Look at each line below and tally those holding "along"; answer with that figure and nothing else.

_Collected material_.
::::::::::

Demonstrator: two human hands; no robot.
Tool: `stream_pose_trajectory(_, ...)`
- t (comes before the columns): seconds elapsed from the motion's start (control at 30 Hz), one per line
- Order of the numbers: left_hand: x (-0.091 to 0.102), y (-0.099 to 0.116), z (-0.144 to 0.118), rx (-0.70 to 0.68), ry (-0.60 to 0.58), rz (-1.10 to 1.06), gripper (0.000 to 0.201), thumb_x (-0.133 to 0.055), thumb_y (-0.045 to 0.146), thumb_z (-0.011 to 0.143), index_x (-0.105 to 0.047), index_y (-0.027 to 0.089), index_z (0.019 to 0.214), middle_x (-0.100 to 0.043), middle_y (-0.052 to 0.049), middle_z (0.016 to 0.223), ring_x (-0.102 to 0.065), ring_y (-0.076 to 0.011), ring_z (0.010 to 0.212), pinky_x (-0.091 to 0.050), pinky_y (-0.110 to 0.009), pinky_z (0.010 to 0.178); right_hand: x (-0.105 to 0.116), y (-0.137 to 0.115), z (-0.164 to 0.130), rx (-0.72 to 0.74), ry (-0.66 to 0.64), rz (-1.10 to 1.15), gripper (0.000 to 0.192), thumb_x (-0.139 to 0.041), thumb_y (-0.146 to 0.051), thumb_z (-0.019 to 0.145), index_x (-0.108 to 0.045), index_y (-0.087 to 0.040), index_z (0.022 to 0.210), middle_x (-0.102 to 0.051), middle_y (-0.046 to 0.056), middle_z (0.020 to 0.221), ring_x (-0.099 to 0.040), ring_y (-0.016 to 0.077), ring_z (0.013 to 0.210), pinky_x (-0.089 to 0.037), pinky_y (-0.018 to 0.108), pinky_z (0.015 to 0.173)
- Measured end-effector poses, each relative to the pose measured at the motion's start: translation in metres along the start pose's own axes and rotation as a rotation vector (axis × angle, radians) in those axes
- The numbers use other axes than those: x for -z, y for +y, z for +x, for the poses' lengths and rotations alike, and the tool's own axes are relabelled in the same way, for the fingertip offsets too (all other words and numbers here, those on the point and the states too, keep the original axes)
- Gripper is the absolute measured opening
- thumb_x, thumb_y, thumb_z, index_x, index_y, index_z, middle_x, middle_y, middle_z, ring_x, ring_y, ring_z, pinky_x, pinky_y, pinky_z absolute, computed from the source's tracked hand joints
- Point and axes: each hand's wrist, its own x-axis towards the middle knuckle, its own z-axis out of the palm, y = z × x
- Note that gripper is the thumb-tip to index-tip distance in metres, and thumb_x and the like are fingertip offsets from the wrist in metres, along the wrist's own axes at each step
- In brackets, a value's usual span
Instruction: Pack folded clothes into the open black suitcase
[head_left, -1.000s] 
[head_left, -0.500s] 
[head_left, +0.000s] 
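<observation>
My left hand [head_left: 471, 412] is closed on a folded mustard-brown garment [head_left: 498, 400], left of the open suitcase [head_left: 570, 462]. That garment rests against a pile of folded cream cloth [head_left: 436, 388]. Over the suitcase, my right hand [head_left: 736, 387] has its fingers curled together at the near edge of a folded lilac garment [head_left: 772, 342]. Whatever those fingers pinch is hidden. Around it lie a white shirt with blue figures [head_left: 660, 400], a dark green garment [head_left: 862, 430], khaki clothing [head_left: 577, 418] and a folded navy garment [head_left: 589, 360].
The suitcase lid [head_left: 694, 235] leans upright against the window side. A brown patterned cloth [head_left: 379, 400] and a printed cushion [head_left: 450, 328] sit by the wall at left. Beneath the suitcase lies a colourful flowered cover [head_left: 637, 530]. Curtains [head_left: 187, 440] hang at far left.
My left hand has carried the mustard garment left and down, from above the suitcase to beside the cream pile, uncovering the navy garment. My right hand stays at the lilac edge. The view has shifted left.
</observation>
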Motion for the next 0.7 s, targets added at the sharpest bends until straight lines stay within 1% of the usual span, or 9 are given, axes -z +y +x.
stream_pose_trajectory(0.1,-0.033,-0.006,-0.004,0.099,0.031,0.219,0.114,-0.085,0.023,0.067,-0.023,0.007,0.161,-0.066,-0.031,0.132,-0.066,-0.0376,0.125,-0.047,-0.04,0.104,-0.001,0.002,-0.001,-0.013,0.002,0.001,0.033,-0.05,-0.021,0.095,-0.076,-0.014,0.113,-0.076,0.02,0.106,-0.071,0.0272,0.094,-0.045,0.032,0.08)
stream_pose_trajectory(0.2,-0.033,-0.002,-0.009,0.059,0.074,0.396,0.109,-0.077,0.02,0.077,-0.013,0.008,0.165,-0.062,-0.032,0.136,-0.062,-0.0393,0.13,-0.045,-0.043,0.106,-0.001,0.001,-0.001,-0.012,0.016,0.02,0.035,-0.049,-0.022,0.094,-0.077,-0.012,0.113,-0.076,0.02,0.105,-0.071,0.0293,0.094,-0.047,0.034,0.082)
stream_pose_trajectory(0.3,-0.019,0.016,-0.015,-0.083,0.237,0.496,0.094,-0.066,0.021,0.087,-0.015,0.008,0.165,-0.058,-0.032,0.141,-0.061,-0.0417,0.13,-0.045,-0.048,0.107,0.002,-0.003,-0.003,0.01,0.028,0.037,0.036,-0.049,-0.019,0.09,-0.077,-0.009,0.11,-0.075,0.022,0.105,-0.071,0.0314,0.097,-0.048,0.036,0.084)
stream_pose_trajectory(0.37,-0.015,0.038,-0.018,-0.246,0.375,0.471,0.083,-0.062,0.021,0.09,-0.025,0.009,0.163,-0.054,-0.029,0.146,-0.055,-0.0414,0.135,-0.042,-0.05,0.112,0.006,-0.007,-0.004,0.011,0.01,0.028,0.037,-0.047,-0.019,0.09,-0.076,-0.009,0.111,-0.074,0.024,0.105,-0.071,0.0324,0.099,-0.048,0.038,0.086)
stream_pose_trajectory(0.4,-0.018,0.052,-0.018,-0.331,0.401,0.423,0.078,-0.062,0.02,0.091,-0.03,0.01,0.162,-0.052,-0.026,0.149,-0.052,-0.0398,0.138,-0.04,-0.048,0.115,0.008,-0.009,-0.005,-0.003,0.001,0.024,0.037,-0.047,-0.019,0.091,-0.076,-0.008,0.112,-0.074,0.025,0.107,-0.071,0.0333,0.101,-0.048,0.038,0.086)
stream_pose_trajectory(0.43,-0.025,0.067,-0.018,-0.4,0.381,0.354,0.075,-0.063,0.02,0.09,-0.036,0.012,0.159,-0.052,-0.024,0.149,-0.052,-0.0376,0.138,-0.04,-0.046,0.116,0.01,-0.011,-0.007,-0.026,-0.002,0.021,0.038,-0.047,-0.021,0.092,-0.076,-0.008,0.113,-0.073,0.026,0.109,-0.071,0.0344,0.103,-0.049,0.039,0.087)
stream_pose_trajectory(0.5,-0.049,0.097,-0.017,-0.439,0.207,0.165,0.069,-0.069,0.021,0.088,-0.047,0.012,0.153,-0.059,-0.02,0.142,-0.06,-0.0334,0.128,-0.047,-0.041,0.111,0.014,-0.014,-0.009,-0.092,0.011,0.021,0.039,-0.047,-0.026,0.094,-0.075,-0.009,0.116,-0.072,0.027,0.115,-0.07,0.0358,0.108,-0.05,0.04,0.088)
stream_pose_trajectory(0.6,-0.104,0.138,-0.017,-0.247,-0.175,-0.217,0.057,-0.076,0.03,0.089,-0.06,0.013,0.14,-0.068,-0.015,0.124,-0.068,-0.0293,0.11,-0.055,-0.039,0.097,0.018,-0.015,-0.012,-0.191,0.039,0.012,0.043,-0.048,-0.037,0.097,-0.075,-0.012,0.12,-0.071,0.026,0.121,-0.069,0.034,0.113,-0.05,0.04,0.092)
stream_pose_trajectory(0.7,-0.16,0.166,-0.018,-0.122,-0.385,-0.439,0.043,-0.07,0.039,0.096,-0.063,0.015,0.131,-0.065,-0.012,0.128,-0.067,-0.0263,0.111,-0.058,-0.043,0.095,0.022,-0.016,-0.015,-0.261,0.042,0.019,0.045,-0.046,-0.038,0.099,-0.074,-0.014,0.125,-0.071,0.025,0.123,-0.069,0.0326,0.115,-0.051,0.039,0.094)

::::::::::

_Answer area_.
2